Parenting, New parents, pregnancy, "expecting"

If it suddenly feels like anywhere you go, you’re surrounded by heavily pregnant women, it is probably not your imagination. In the United States, there are more births during the months that close out summer and ring in fall than any other time of year. The season marks an exciting and scary time in the lives of many expectant parents. Physical and mental preparations are made to accommodate the grand entrance of a human life into your family. And while this is perhaps one of the most anticipated moments in life, there are still certain things no one seems to talk about when it comes to what to expect when you’re expecting

In my 25 years as a researcher and clinical psychologist, I have become familiar with the trials and tribulations of countless parents who’ve been taken aback by the unforeseen challenges and emotions that come with making the transition into parenthood. One of the worst parts of going through the roller coaster ride of having a child is the feeling that so many parents have that they are unique in their struggles and unlike all other parents. Too often, new parents feel alone in their lows, and therefore, unworthy of their highs. By recognizing that certain struggles are, in fact, shared by most parents, we can allow ourselves to be more curious, introspective, and compassionate toward ourselves, as we face the challenges that come with parenting. Here are four common reactions that are rarely discussed, but that should be expected when entering this new phase of life:

1. Saying Goodbye to Being a Kid

Along with obvious changes, such as lack of sleep and a complete shift in day-to-day priorities, there are transitions of parenthood that run deeper than what’s observed on the surface. Becoming a parent marks the ultimate step away from one’s own childhood. Being a mother or father can challenge the part of us that still longs to be nurtured or taken care of. Many pregnant women have just spent nine long months feeling “pampered,” being treated gently, and attracting interest. The sudden shift from feeling taken care of to becoming the primary caretaker of a dependent newborn can be wonderful, but it can also stir us up emotionally.

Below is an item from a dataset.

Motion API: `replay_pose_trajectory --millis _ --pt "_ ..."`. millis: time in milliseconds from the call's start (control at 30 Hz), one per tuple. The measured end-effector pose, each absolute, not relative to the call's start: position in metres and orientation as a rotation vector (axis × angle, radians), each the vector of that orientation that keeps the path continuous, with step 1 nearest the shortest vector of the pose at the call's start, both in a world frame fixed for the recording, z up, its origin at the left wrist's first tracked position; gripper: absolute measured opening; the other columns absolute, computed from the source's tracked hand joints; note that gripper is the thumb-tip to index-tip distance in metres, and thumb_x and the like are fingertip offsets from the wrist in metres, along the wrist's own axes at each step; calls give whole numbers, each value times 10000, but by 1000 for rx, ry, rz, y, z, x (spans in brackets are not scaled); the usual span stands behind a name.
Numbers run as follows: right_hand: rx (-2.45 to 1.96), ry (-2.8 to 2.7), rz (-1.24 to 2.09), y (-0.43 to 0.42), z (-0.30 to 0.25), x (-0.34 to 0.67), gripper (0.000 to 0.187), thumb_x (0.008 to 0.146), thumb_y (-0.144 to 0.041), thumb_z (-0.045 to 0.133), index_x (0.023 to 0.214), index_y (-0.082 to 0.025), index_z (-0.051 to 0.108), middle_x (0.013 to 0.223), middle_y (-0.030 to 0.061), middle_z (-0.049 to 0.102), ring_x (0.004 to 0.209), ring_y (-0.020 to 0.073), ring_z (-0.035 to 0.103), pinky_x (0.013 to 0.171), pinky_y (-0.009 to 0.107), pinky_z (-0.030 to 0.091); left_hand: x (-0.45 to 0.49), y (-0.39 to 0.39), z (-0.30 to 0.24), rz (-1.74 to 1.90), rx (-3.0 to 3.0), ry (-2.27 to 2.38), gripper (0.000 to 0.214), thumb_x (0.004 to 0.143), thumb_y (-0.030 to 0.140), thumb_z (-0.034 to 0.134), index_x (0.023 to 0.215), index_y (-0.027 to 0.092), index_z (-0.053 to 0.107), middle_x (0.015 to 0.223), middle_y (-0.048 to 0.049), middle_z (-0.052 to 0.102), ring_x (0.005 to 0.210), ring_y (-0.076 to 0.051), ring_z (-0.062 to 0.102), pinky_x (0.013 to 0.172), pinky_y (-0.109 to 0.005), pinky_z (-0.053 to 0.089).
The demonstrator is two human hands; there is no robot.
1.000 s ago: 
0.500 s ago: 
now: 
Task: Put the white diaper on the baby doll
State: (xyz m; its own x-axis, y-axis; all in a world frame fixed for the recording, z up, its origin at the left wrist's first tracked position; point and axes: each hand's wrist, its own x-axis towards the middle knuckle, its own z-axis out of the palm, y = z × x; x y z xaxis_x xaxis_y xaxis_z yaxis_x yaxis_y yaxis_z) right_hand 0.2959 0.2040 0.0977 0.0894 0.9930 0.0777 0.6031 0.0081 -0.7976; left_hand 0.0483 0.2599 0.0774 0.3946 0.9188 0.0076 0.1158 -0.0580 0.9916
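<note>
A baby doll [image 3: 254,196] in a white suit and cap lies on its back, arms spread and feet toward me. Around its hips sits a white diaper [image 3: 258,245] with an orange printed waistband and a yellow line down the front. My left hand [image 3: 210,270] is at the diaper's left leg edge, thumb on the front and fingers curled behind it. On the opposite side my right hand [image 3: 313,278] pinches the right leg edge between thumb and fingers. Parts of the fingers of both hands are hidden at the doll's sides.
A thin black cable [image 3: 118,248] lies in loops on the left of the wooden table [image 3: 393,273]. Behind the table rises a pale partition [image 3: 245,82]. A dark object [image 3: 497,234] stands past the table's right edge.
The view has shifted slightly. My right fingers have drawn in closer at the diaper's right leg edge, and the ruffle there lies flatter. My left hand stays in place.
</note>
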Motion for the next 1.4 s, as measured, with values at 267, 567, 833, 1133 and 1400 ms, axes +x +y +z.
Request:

No matter how old we are when we decide to start a family, a symbolic separation takes place in our minds that many of us aren’t even aware of. However, this separation frequently affects the way we feel and can manifest itself in sadness, anxiety, depression, or a sense of loss. It can even arouse emotions of which we are deeply ashamed, such as resentment or jealousy toward our baby. The mixed bag of emotions we experience as new parents often leaves us falling silent about anything negative we may be feeling. This prevents us from realizing that having these feelings does NOT mean we don’t love our children or value and appreciate the fact that they were born. However, if we feel guilty or refuse to talk about our negative reactions, we miss out on identifying where these feelings are coming from and on better understanding ourselves so that we can become better parents.

2. Milestones that Stir Up Emotions

Parenthood has the amazing ability to rouse feelings, thoughts, and memories from our childhood that we may have long since buried or forgotten. Our children act as constant triggers of the painful things we experienced while growing up. No matter how perfect our parents and caretakers may seem to us, every human being is flawed and carries with them their own shortcomings. The ways we were hurt as children influences our thoughts and affects our feelings as adults. Painful experiences from the past can trigger reactions in us in the present without us even making the connection. If we had a parent who worried excessively about our every move, on some level, we will hold on to that cautious feeling of panic in each step we take in of our adult lives. This is especially the case when we become parents.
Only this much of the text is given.